Om het herstel van de oorspronkelijke bedoelingen helemaal af te maken ontbreekt er eigenlijk maar één ding. De route zou eigenlijk moeten eindigen op het dak. Dat is nooit het geval geweest. De deur naar het dak naast de hellende daktuin functioneert weer, maar je gelooft t niet het ontbrak aan budget om het dakterras te maken van waaruit eindelijk het bedoelde uitzicht op de omgeving mogelijk zou zijn. Een handjevol terrastegels, dat moet toch te doen zijn. Bij de heropening stonden er lange rijen Rotterdammers in het Museumpark om de nieuwe Kunsthal te bezoeken. Als die allemaal een terrastegel uit hun tuin hadden meegenomen, was dat terras er al bijna geweest!

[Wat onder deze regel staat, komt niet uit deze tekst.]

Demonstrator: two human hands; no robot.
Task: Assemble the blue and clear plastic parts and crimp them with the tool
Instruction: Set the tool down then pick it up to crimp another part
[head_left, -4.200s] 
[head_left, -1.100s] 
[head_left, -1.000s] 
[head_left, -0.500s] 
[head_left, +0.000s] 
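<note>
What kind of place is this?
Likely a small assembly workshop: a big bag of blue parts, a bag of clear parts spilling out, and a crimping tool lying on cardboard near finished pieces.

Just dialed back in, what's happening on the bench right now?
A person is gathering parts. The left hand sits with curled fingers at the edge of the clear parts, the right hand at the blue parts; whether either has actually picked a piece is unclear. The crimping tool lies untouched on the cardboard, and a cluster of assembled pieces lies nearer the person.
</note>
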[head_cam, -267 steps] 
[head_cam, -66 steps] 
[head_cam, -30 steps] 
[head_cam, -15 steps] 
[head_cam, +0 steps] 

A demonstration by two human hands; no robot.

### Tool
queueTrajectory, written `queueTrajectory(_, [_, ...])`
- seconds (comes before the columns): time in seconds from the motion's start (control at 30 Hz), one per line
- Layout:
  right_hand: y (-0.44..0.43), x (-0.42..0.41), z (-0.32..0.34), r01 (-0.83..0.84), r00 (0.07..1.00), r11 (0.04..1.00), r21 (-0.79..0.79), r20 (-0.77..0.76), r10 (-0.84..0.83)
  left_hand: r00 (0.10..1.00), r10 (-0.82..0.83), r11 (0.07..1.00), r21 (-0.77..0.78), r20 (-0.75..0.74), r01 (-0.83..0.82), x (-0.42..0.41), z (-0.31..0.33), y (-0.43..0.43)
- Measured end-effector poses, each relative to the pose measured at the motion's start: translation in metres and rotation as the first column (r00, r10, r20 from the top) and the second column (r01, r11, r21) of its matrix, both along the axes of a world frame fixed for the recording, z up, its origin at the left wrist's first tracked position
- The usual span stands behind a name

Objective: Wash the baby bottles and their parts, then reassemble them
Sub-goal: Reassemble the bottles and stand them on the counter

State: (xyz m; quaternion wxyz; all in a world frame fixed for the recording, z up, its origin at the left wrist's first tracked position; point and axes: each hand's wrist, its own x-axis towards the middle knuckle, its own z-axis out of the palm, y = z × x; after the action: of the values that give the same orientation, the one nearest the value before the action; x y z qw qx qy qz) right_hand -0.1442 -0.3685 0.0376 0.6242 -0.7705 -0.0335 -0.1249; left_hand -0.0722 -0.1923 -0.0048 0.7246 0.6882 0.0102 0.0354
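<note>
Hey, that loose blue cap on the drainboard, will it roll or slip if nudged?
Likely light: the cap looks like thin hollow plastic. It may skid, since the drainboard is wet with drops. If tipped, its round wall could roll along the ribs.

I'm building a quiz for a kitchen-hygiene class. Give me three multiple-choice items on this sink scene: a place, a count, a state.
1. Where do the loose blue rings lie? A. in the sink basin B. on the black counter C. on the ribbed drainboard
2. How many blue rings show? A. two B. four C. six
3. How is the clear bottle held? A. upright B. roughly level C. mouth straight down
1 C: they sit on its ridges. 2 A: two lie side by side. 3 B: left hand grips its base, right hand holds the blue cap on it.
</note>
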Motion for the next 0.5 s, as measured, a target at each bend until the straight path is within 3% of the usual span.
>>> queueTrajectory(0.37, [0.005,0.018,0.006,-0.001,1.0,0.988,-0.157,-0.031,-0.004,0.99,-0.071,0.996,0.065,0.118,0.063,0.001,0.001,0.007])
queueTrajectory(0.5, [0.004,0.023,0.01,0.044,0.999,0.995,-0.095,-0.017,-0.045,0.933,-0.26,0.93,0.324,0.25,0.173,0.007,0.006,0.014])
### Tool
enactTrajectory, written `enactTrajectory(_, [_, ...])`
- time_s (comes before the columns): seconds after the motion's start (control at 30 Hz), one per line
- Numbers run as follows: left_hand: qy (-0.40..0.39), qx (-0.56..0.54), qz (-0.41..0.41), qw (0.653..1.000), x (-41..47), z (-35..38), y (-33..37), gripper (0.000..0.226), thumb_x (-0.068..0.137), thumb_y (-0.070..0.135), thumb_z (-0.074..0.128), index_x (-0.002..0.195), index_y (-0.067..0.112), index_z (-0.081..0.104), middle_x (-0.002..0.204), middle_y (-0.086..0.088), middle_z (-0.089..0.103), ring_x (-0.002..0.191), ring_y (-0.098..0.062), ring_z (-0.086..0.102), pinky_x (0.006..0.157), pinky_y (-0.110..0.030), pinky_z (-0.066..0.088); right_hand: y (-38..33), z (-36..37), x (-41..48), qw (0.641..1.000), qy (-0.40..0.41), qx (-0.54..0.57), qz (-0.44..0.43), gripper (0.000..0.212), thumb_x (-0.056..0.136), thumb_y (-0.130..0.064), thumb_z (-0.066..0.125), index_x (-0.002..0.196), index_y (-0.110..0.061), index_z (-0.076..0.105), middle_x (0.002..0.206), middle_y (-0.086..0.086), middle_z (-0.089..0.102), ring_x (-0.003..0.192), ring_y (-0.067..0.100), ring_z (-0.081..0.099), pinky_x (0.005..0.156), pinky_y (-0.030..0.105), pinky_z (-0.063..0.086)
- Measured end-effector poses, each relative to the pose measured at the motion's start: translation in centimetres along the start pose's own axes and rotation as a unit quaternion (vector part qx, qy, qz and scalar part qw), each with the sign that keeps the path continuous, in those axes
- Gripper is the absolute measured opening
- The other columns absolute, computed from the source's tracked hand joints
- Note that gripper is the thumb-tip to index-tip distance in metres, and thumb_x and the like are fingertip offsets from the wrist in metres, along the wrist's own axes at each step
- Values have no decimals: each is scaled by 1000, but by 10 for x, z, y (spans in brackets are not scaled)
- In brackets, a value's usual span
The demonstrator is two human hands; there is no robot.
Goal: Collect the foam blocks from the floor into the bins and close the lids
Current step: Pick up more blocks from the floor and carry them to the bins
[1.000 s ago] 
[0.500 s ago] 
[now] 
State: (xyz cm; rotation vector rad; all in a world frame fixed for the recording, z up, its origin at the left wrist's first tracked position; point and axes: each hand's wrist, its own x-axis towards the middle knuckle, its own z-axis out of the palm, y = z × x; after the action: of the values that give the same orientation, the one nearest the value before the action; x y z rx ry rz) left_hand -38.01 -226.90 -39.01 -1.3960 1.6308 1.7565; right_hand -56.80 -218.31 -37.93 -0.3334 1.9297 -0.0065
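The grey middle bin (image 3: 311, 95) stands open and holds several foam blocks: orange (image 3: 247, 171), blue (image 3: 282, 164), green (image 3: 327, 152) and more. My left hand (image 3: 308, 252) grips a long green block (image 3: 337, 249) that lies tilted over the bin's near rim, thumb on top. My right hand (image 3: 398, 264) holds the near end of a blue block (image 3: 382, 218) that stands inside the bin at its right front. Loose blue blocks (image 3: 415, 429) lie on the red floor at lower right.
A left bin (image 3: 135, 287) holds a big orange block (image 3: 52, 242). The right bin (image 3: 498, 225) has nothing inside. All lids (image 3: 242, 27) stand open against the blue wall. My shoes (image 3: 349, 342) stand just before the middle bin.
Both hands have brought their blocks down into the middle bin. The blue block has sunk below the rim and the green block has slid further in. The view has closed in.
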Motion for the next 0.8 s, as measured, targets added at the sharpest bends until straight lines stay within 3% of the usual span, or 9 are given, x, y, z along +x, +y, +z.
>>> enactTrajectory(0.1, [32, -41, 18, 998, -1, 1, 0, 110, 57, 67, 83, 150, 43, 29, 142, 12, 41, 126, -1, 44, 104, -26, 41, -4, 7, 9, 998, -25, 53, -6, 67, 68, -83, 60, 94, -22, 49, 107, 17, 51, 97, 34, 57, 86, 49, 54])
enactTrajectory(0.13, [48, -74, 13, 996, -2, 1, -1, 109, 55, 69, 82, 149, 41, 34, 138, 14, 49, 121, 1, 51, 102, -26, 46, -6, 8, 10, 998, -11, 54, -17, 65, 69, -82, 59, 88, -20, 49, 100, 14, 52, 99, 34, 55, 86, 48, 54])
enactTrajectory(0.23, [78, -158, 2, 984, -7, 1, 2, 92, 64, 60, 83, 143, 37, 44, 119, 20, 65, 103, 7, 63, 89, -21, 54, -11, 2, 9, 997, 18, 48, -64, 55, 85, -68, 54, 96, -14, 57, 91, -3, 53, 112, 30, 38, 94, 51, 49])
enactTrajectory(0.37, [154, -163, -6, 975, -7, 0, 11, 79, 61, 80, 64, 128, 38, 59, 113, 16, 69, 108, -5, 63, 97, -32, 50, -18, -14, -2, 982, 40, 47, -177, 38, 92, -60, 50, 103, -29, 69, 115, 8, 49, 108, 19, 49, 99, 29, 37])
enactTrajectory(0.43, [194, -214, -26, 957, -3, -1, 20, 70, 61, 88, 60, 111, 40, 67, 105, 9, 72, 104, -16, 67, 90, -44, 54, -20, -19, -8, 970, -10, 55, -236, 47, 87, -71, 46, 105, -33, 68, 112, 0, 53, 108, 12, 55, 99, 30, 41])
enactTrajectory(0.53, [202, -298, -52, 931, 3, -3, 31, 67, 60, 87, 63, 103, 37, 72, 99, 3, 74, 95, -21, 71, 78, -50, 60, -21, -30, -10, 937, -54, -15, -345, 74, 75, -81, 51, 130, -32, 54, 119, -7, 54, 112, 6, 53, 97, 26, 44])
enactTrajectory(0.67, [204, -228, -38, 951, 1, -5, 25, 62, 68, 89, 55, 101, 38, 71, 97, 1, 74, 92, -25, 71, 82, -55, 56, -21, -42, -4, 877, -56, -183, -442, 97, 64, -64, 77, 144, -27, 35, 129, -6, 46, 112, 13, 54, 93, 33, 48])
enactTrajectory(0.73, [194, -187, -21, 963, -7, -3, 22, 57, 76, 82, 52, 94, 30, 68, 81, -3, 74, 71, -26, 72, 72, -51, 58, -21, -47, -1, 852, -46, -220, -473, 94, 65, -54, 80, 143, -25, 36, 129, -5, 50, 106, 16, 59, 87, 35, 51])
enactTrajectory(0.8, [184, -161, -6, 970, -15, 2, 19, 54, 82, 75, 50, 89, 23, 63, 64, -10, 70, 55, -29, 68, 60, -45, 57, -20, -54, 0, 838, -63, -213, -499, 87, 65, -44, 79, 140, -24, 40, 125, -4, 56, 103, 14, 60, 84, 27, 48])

Hoe dan ook, fijn dat de Kunsthal zo opgefrist de oude is gebleven. Projectarchitect Ellen van Loon, die zelf pas na de oplevering van de Kunsthal bij OMA kwam werken, kwalificeerde de Kunsthal terecht als een mooi en fijn gebouw en was er ook zichtbaar trots op dat er zoveel hetzelfde was gebleven en tegelijk met minimale ruimtelijke middelen enorme verbeteringen waren aangebracht. Zij wees er ook nog even tussen neus en lippen op dat de Kunsthal indertijd voor het minimumbudget van 10 miljoen euro was gebouwd en dat zelfs met de huidige investering van 6,3 miljoen, nog steeds sprake is van een uiterst goedkoop, maar desondanks prachtig, bruikbaar en avontuurlijk gebouw. Een cultuurpaleisje waar Rotterdam en OMA terecht trots op waren en hopelijk nog lang mogen blijven.